§ EXERCISE
Write out the whole listing exactly; no images belong in it.

§ GIVEN INFORMATION

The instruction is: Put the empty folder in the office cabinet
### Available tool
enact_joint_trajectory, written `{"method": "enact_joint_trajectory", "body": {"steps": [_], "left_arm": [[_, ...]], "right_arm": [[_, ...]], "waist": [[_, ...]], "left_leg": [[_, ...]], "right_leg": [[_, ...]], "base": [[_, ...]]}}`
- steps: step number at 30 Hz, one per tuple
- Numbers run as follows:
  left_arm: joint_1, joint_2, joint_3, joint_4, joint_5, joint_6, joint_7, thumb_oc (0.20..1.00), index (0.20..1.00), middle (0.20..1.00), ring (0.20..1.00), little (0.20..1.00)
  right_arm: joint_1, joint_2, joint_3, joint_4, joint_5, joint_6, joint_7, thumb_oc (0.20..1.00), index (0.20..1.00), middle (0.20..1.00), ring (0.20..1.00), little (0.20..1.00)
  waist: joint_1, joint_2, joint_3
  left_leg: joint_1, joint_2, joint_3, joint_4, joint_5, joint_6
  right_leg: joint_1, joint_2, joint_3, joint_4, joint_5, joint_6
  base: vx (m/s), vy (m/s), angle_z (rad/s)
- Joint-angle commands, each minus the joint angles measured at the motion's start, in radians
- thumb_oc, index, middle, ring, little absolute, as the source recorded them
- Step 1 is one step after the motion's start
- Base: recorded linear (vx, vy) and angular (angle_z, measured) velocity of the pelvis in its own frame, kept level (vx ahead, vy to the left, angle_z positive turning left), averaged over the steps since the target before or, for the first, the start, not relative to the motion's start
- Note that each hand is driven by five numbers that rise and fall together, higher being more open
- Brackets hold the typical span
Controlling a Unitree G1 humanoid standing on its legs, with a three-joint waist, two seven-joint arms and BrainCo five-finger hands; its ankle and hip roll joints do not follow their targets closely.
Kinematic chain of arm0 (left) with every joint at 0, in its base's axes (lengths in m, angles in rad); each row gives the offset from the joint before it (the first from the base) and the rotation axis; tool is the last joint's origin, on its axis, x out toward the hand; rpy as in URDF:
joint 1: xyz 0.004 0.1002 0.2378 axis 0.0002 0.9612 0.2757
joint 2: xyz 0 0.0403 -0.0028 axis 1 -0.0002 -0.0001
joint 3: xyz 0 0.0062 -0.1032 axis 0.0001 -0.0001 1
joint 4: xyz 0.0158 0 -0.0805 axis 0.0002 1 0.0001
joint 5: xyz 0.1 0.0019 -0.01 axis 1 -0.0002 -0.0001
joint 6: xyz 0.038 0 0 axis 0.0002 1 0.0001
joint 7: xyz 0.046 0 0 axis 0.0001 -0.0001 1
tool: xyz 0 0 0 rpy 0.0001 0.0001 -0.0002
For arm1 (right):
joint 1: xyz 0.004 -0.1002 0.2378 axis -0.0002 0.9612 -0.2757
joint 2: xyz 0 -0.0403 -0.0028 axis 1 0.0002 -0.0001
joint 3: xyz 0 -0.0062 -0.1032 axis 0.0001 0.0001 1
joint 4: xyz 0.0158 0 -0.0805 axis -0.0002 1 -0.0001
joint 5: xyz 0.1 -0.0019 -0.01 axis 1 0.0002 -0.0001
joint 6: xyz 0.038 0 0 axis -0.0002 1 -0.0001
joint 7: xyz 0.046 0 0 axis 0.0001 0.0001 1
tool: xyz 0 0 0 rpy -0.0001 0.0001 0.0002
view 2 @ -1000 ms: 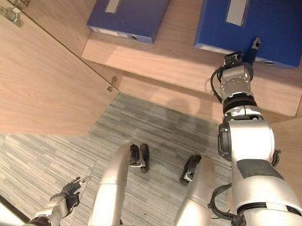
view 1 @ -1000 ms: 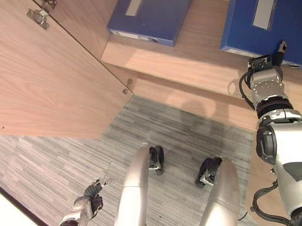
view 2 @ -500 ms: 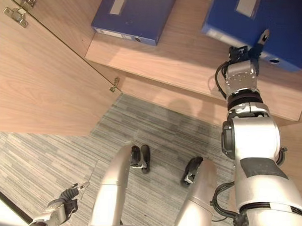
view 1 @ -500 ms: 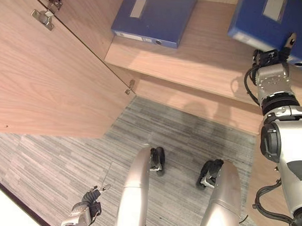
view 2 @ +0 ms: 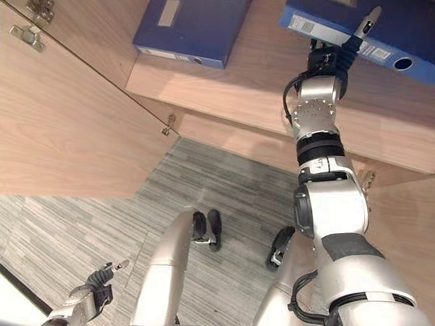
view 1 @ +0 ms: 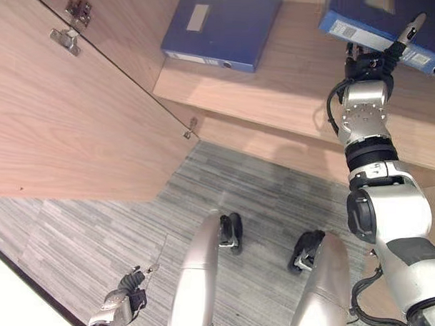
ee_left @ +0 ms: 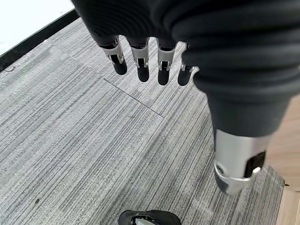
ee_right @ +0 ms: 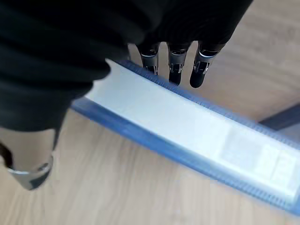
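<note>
— Two hands to report. What is the right hand (view 2: 334, 52) doing?

— It reaches up to the near edge of the blue folder (view 2: 394, 26) on the cabinet shelf (view 2: 256, 86). In the head views one silver finger lies straight up across the folder's spine, with the rest of the hand tucked just under that edge. In the right wrist view the fingers (ee_right: 171, 65) hang over the folder's white-labelled spine (ee_right: 187, 122), thumb on the near side of it.

— Clamped on it?

— It looks like a pinch across the spine, fingers on one face and thumb on the other, though the contact itself is hidden under the dark cover, so I say that with some caution.

— Where does the folder sit?

— At the right end of the shelf, spine toward the robot, its near edge tilted up off the wood where the hand meets it. A second blue folder (view 1: 222, 24) lies flat at the left end of the same shelf, well apart from the first.

— And beyond that?

— The cabinet door (view 1: 69, 108) stands swung open on the left, its hinges showing near the top. Grey striped carpet (view 1: 93, 237) covers the floor below.

— The left hand (view 1: 125, 297)?

— Low by the robot's side over the carpet, fingers (ee_left: 140, 61) hanging loose and straight, holding nothing.
</note>
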Motion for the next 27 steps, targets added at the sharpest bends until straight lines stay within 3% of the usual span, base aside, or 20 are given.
{"method": "enact_joint_trajectory", "body": {"steps": [1, 9, 18, 27], "left_arm": [[0.015, 0.056, 0.022, 0.061, -0.021, -0.011, 0.011, 1.0, 1.0, 1.0, 1.0, 1.0], [0.031, 0.039, 0.054, 0.101, -0.004, 0.004, -0.014, 1.0, 1.0, 1.0, 1.0, 1.0], [0.044, 0.017, 0.089, 0.131, 0.011, 0.01, -0.02, 1.0, 1.0, 1.0, 1.0, 1.0], [0.065, -0.015, 0.102, 0.069, 0.015, 0.022, -0.016, 1.0, 1.0, 1.0, 1.0, 1.0]], "right_arm": [[-0.063, -0.022, 0.013, -0.052, -0.065, 0.001, 0.047, 1.0, 1.0, 1.0, 1.0, 1.0], [0.058, 0.003, 0.092, -0.075, -0.148, 0.147, 0.099, 1.0, 1.0, 1.0, 1.0, 1.0], [0.154, 0.005, 0.084, -0.142, -0.158, 0.165, 0.115, 1.0, 1.0, 1.0, 1.0, 1.0], [0.426, 0.085, 0.12, -0.368, -0.201, 0.212, 0.114, 1.0, 1.0, 1.0, 1.0, 1.0]], "waist": [[-0.004, -0.033, 0.018], [-0.037, -0.061, 0.024], [-0.058, -0.074, 0.02], [-0.093, -0.081, 0.038]], "left_leg": [[0.069, 0.047, -0.013, -0.081, -0.014, -0.122], [0.146, 0.052, -0.004, -0.187, 0.031, -0.136], [0.186, 0.053, 0.005, -0.265, 0.068, -0.145], [0.19, 0.058, 0.013, -0.324, 0.105, -0.148]], "right_leg": [[0.113, -0.064, -0.032, -0.104, -0.057, 0.174], [0.168, -0.042, -0.025, -0.192, -0.014, 0.164], [0.194, -0.029, -0.026, -0.252, 0.023, 0.164], [0.182, -0.011, -0.017, -0.292, 0.064, 0.157]], "base": [[0.0, 0.0, 0.0], [-0.01, 0.005, -0.03], [-0.01, 0.003, -0.07], [-0.03, -0.005, -0.09]]}}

§ ANSWER FOR THE TASK
The instruction is: Put the empty folder in the office cabinet
### Available tool
enact_joint_trajectory, written `{"method": "enact_joint_trajectory", "body": {"steps": [_], "left_arm": [[_, ...]], "right_arm": [[_, ...]], "waist": [[_, ...]], "left_leg": [[_, ...]], "right_leg": [[_, ...]], "base": [[_, ...]]}}`
- steps: step number at 30 Hz, one per tuple
- Numbers run as follows:
  left_arm: joint_1, joint_2, joint_3, joint_4, joint_5, joint_6, joint_7, thumb_oc (0.20..1.00), index (0.20..1.00), middle (0.20..1.00), ring (0.20..1.00), little (0.20..1.00)
  right_arm: joint_1, joint_2, joint_3, joint_4, joint_5, joint_6, joint_7, thumb_oc (0.20..1.00), index (0.20..1.00), middle (0.20..1.00), ring (0.20..1.00), little (0.20..1.00)
  waist: joint_1, joint_2, joint_3
  left_leg: joint_1, joint_2, joint_3, joint_4, joint_5, joint_6
  right_leg: joint_1, joint_2, joint_3, joint_4, joint_5, joint_6
  base: vx (m/s), vy (m/s), angle_z (rad/s)
- Joint-angle commands, each minus the joint angles measured at the motion's start, in radians
- thumb_oc, index, middle, ring, little absolute, as the source recorded them
- Step 1 is one step after the motion's start
- Base: recorded linear (vx, vy) and angular (angle_z, measured) velocity of the pelvis in its own frame, kept level (vx ahead, vy to the left, angle_z positive turning left), averaged over the steps since the target before or, for the first, the start, not relative to the motion's start
- Note that each hand is driven by five numbers that rise and fall together, higher being more open
- Brackets hold the typical span
Controlling a Unitree G1 humanoid standing on its legs, with a three-joint waist, two seven-joint arms and BrainCo five-finger hands; its ankle and hip roll joints do not follow their targets closely.
Kinematic chain of arm0 (left) with every joint at 0, in its base's axes (lengths in m, angles in rad); each row gives the offset from the joint before it (the first from the base) and the rotation axis; tool is the last joint's origin, on its axis, x out toward the hand; rpy as in URDF:
joint 1: xyz 0.004 0.1002 0.2378 axis 0.0002 0.9612 0.2757
joint 2: xyz 0 0.0403 -0.0028 axis 1 -0.0002 -0.0001
joint 3: xyz 0 0.0062 -0.1032 axis 0.0001 -0.0001 1
joint 4: xyz 0.0158 0 -0.0805 axis 0.0002 1 0.0001
joint 5: xyz 0.1 0.0019 -0.01 axis 1 -0.0002 -0.0001
joint 6: xyz 0.038 0 0 axis 0.0002 1 0.0001
joint 7: xyz 0.046 0 0 axis 0.0001 -0.0001 1
tool: xyz 0 0 0 rpy 0.0001 0.0001 -0.0002
For arm1 (right):
joint 1: xyz 0.004 -0.1002 0.2378 axis -0.0002 0.9612 -0.2757
joint 2: xyz 0 -0.0403 -0.0028 axis 1 0.0002 -0.0001
joint 3: xyz 0 -0.0062 -0.1032 axis 0.0001 0.0001 1
joint 4: xyz 0.0158 0 -0.0805 axis -0.0002 1 -0.0001
joint 5: xyz 0.1 -0.0019 -0.01 axis 1 0.0002 -0.0001
joint 6: xyz 0.038 0 0 axis -0.0002 1 -0.0001
joint 7: xyz 0.046 0 0 axis 0.0001 0.0001 1
tool: xyz 0 0 0 rpy -0.0001 0.0001 0.0002
view 2 @ -1000 ms: 
view 1 @ -1000 ms: 
view 2 @ -500 ms: 
view 1 @ -500 ms: 
view 2 @ +0 ms: 
view 1 @ +0 ms: 
ee_left @ +0 ms: 
ee_right @ +0 ms: 
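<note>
— Two hands to report. What is the right hand (view 2: 334, 52) doing?

— It reaches up to the near edge of the blue folder (view 2: 394, 26) on the cabinet shelf (view 2: 256, 86). In the head views one silver finger lies straight up across the folder's spine, with the rest of the hand tucked just under that edge. In the right wrist view the fingers (ee_right: 171, 65) hang over the folder's white-labelled spine (ee_right: 187, 122), thumb on the near side of it.

— Clamped on it?

— It looks like a pinch across the spine, fingers on one face and thumb on the other, though the contact itself is hidden under the dark cover, so I say that with some caution.

— Where does the folder sit?

— At the right end of the shelf, spine toward the robot, its near edge tilted up off the wood where the hand meets it. A second blue folder (view 1: 222, 24) lies flat at the left end of the same shelf, well apart from the first.

— And beyond that?

— The cabinet door (view 1: 69, 108) stands swung open on the left, its hinges showing near the top. Grey striped carpet (view 1: 93, 237) covers the floor below.

— The left hand (view 1: 125, 297)?

— Low by the robot's side over the carpet, fingers (ee_left: 140, 61) hanging loose and straight, holding nothing.
</note>
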Motion for the next 27 steps, targets added at the sharpest bends until straight lines stay within 3% of the usual span, base aside, or 20 are given.
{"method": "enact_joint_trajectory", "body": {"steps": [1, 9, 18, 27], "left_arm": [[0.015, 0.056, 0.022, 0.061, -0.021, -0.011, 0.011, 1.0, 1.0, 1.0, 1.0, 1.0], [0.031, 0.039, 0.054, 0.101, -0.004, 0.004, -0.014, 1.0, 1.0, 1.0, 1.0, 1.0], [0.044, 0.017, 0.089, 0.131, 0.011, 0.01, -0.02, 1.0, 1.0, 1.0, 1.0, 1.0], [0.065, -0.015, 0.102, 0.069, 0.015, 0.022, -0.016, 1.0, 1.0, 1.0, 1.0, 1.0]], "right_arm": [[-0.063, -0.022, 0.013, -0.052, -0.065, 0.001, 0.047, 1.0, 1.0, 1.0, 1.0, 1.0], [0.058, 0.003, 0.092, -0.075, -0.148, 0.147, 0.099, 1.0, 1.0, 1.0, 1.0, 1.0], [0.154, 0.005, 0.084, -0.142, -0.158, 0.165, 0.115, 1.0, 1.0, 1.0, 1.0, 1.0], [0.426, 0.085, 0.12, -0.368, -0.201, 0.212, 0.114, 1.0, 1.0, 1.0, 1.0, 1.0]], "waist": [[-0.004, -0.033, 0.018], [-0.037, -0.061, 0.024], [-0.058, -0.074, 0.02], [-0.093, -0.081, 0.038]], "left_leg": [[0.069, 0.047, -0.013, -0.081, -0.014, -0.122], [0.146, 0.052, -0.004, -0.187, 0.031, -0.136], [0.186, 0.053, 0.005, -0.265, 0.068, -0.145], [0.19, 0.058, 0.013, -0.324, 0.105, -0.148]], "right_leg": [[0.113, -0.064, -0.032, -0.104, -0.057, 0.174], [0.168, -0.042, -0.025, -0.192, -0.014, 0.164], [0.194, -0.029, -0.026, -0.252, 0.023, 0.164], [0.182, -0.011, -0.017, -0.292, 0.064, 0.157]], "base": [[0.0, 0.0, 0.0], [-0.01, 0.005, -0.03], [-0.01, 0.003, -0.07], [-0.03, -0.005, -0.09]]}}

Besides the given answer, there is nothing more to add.